A questi consigli si aggiungono le indicazioni sulla distanza e posizione a cui tenere i dispositivi, e sui locali in cui studiare o lavorare: «La distanza dipende dalla grandezza del dispositivo e dei caratteri. Un consiglio è di tenere il tablet od il libro posizionato come se fosse appoggiato ad un leggío in modo da avere tutta la pagina alla stessa distanza. Più sono lontani, comunque, meno affaticamento si avverte nell’uso prolungato. Quanto ai locali, se ben illuminati consentono un minor sforzo visivo e sono sempre da preferire, ma la luce migliore rimane sempre quella naturale. Quando possibile, quindi, è meglio studiare all’aria aperta alzando ogni tanto lo sguardo verso l’infinito, oppure, se costretti in casa, studiare davanti ad una finestra o a uno specchio che permette di allungare la distanza focale» aggiunge l’esperto AIMO.

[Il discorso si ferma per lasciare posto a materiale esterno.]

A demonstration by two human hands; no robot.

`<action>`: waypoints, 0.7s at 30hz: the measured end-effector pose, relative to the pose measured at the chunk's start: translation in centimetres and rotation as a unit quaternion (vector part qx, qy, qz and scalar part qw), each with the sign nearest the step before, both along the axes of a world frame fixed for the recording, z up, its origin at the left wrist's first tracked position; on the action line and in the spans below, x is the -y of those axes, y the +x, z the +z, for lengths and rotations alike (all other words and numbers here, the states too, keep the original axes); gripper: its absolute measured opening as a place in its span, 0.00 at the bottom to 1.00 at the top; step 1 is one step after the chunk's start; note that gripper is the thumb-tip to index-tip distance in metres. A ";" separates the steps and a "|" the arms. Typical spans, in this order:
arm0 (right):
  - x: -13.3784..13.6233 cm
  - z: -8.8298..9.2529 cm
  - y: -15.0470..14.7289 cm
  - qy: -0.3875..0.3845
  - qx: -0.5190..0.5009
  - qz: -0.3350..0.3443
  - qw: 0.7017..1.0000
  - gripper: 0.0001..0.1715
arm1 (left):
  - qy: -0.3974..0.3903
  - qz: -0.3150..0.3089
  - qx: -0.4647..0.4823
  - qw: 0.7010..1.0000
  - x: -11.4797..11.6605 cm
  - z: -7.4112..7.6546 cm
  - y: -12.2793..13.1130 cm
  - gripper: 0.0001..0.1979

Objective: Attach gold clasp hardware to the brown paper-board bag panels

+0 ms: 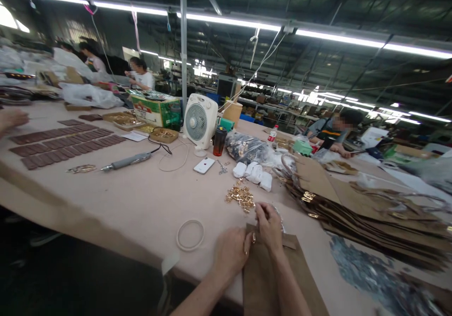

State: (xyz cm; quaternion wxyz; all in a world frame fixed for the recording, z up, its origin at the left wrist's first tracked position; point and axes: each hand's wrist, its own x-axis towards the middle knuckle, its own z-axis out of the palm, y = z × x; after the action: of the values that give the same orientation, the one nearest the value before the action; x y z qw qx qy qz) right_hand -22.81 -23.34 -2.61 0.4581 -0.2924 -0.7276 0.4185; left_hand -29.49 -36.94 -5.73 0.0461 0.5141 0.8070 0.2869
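A brown bag piece (264,278) lies at the table's front edge, running down out of view. My left hand (231,250) is closed at its upper left edge, fingers curled against it. Beside those fingers a small gold metal fitting (253,238) shows on the piece. My right hand (270,224) is over the top of the piece, thumb and fingertips pinched together. What it pinches is too small to make out. Just beyond its fingertips lies a pile of gold metal fittings (240,196).
Stacked brown bags (339,203) and grey pieces (374,269) lie right. A roll of tape (190,235) sits left. Farther back are a phone (204,165), electric screwdriver (127,162), fan (200,120) and tumbler (219,141). A co-worker's hand (12,119) is far left.
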 end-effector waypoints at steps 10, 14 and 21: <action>-4.3 -2.3 -8.9 0.275 0.299 0.083 0.910 0.11 | -0.007 0.008 0.032 0.999 0.1 0.1 -0.5 0.16; -4.3 -3.0 -9.7 0.307 0.326 0.038 0.893 0.12 | -0.011 0.009 0.036 0.999 -0.1 -0.1 -0.5 0.15; -3.2 -2.1 -7.9 0.209 0.152 0.032 0.966 0.10 | -0.013 0.011 0.034 0.999 -0.2 0.1 -0.5 0.17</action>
State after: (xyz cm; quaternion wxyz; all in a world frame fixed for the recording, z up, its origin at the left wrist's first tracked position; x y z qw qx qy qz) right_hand -30.73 -20.17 -4.68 0.3796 -0.2269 -0.8689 0.2222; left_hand -30.04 -36.79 -5.68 0.0769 0.4949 0.8140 0.2942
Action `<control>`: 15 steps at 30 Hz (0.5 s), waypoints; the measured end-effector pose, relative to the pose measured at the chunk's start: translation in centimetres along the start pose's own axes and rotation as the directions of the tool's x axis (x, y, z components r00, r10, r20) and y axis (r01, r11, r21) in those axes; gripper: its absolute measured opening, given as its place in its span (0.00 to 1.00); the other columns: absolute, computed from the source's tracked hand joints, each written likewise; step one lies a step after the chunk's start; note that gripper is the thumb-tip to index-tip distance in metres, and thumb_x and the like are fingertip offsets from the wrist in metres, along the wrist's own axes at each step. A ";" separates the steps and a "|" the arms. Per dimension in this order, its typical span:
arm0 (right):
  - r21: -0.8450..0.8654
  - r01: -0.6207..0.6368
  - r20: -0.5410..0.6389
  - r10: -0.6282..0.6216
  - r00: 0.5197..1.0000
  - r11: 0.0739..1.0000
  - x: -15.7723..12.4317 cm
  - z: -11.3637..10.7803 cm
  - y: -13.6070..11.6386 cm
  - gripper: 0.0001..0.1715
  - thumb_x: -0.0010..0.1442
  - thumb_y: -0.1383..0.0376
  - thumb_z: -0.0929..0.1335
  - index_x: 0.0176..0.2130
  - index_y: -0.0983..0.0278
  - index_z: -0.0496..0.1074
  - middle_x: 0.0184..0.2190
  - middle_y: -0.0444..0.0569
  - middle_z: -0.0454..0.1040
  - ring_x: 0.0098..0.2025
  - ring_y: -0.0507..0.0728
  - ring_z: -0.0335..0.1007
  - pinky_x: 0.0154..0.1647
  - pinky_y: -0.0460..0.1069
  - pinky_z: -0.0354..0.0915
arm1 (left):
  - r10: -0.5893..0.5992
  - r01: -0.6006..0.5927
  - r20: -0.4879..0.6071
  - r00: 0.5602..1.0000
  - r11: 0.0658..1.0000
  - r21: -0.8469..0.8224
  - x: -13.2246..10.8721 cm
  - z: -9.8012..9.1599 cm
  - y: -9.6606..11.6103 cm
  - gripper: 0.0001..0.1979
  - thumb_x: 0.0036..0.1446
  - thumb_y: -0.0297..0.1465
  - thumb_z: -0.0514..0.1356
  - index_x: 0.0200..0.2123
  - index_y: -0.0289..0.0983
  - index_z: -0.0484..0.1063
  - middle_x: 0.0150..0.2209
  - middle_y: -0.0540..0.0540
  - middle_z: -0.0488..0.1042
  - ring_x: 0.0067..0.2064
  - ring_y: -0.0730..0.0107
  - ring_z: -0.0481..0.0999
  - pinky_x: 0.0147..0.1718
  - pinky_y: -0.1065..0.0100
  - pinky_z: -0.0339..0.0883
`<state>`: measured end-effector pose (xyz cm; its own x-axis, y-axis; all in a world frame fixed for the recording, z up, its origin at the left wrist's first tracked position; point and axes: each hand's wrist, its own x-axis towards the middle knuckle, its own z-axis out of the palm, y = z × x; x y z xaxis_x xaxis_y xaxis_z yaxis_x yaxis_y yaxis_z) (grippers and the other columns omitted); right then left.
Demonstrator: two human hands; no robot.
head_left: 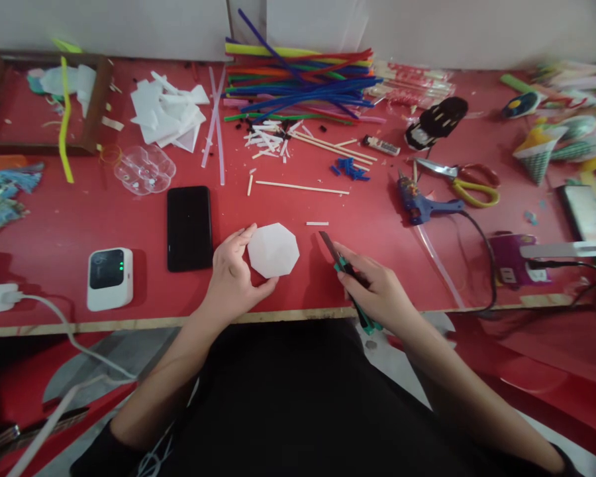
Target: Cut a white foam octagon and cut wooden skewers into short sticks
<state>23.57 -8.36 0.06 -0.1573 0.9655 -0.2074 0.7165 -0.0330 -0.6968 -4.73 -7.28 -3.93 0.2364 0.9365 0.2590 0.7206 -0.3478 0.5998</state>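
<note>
My left hand (234, 273) pinches the left edge of a white many-sided foam piece (274, 250) that lies flat on the red table (129, 218). To the right of it, my right hand (377, 291) is closed round a green utility knife (345, 271). The knife's dark blade points up and left toward the foam piece, a little apart from it. A small white strip (317, 223) lies just beyond the blade.
A black phone (189, 227) and a white device (109, 278) lie left of my hands. Farther back are white foam scraps (166, 116), pipe cleaners (298, 83), wooden sticks (302, 189), a blue glue gun (420, 202), scissors (464, 180) and a clear plastic tray (144, 169).
</note>
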 end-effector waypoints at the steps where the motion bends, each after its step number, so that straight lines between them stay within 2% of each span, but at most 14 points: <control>1: 0.002 -0.001 0.001 0.001 1.000 1.000 0.0 0.0 0.0 0.31 0.66 0.61 0.64 0.66 0.62 0.68 0.47 0.53 0.80 0.43 0.59 0.77 0.44 0.53 0.73 | 0.012 -0.012 -0.015 1.000 1.000 0.005 0.0 0.1 -0.1 0.48 0.51 0.38 0.71 0.68 0.34 0.50 0.63 0.27 0.65 0.66 0.39 0.66 0.62 0.40 0.61; 5: 0.017 0.002 0.003 -0.002 1.000 1.000 -0.1 0.1 -0.2 0.31 0.65 0.62 0.64 0.65 0.64 0.69 0.45 0.53 0.80 0.40 0.57 0.76 0.42 0.52 0.72 | 0.047 -0.045 -0.049 0.998 0.999 0.025 -0.2 0.4 -0.2 0.49 0.52 0.43 0.72 0.68 0.35 0.48 0.63 0.27 0.66 0.65 0.40 0.66 0.62 0.41 0.62; 8: 0.034 0.013 0.022 -0.014 1.000 0.999 0.0 0.4 -0.5 0.31 0.65 0.62 0.64 0.66 0.63 0.68 0.41 0.51 0.79 0.37 0.56 0.75 0.37 0.50 0.71 | 0.048 -0.045 -0.065 0.997 0.998 0.054 -0.4 0.4 0.1 0.51 0.49 0.51 0.72 0.66 0.35 0.51 0.62 0.27 0.67 0.64 0.40 0.67 0.62 0.42 0.63; 11: 0.033 0.042 0.029 -0.043 0.999 0.999 0.3 0.7 -1.1 0.30 0.66 0.62 0.64 0.65 0.63 0.69 0.37 0.49 0.78 0.33 0.54 0.72 0.35 0.50 0.70 | 0.059 -0.052 -0.059 0.997 0.992 0.112 -0.4 0.4 1.1 0.52 0.47 0.59 0.69 0.65 0.35 0.55 0.64 0.25 0.64 0.65 0.36 0.64 0.63 0.40 0.59; 13: 0.031 0.074 0.024 -0.074 0.997 0.997 0.7 1.0 -1.7 0.30 0.65 0.63 0.64 0.65 0.63 0.69 0.35 0.48 0.77 0.32 0.54 0.71 0.38 0.50 0.70 | 0.065 -0.062 -0.016 0.998 0.989 0.135 -0.3 0.4 1.9 0.48 0.51 0.58 0.66 0.64 0.34 0.57 0.66 0.26 0.63 0.68 0.35 0.60 0.65 0.40 0.55; 15: 0.047 0.098 0.017 -0.099 0.995 0.994 1.2 1.4 -2.1 0.30 0.65 0.65 0.63 0.65 0.63 0.69 0.36 0.49 0.77 0.35 0.54 0.73 0.41 0.50 0.71 | 0.077 -0.083 0.049 0.996 0.985 0.149 -0.1 0.5 2.8 0.39 0.59 0.52 0.64 0.64 0.34 0.60 0.68 0.28 0.62 0.71 0.36 0.56 0.65 0.40 0.54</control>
<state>20.89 -7.48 0.34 -0.2391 0.9595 -0.1488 0.6650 0.0501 -0.7451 -2.42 -8.27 -2.66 0.3230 0.9081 0.2666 0.7874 -0.4141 0.4566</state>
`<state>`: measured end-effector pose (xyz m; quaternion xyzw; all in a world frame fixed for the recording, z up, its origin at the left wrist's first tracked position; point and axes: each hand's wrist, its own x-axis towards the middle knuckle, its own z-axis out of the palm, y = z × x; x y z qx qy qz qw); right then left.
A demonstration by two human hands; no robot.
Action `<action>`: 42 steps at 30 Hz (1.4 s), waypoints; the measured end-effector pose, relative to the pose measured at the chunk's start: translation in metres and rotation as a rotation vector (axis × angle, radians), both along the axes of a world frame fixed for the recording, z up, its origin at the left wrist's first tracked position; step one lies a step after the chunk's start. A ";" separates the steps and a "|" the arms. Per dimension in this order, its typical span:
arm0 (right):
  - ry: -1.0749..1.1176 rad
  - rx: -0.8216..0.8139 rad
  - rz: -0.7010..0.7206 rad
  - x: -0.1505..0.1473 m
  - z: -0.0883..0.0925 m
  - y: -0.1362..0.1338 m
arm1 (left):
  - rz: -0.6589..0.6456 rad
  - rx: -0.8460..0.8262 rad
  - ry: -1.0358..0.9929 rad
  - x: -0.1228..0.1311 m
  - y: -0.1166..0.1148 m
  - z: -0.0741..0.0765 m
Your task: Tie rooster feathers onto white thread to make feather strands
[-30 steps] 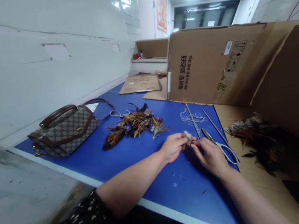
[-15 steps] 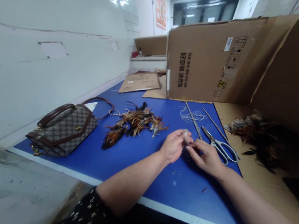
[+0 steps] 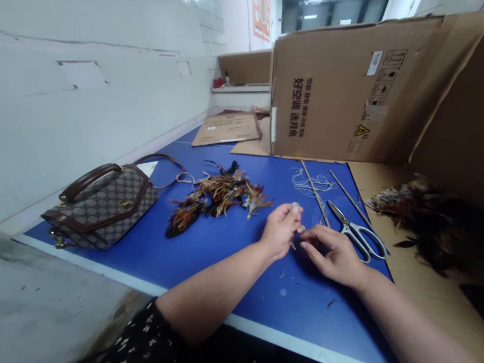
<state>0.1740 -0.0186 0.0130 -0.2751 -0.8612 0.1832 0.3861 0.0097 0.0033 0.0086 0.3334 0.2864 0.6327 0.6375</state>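
Note:
My left hand (image 3: pixel 281 230) is closed above the blue table (image 3: pixel 210 274). It pinches a small pale, fluffy feather (image 3: pixel 293 245), mostly hidden by the fingers. Just to its right is my right hand (image 3: pixel 333 256), palm down, with thumb and forefinger slightly apart and nothing visible between them. Beyond the right hand lie silver scissors (image 3: pixel 355 232) with pale handles. Two thin sticks (image 3: pixel 313 189) rest behind the hands, beside a loose tangle of light thread (image 3: pixel 310 182). To the left of the hands is a pile of brown, orange and black feathers (image 3: pixel 222 194).
A patterned handbag (image 3: pixel 106 204) with brown trim sits at the left. A large cardboard box (image 3: pixel 336 98) stands at the back, with flat cardboard (image 3: pixel 226 130) beside it. More dark feathers (image 3: pixel 426 224) lie on cardboard at the right. Small scraps dot the table near me.
My left hand has turned, its fingers closing further around the pale feather so less of it shows. My right hand's fingertips have drawn slightly away from it.

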 end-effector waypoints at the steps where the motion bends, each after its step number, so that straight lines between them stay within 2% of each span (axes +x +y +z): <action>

L’importanza della prevenzione
Ancora più importante è la prevenzione: «È raccomandato l’uso di lacrime artificiali, purché siano prodotti validi: spesso quelle in commercio a poco prezzo sono soluzioni molto diluite e poco efficaci. È meglio farsi consigliare da un esperto e in ogni caso utilizzarle prima di avere bruciore agli occhi, perché a quel punto non sono sufficienti: servirà una vera terapia antinfiammatoria della cornea prescritta dal medico oculista. Se trascurata, infatti, può portare a risposte immunitarie dell’organismo che possono causare alterazioni della cornea o effetti negativi sulla congiuntiva» conclude l’esperto.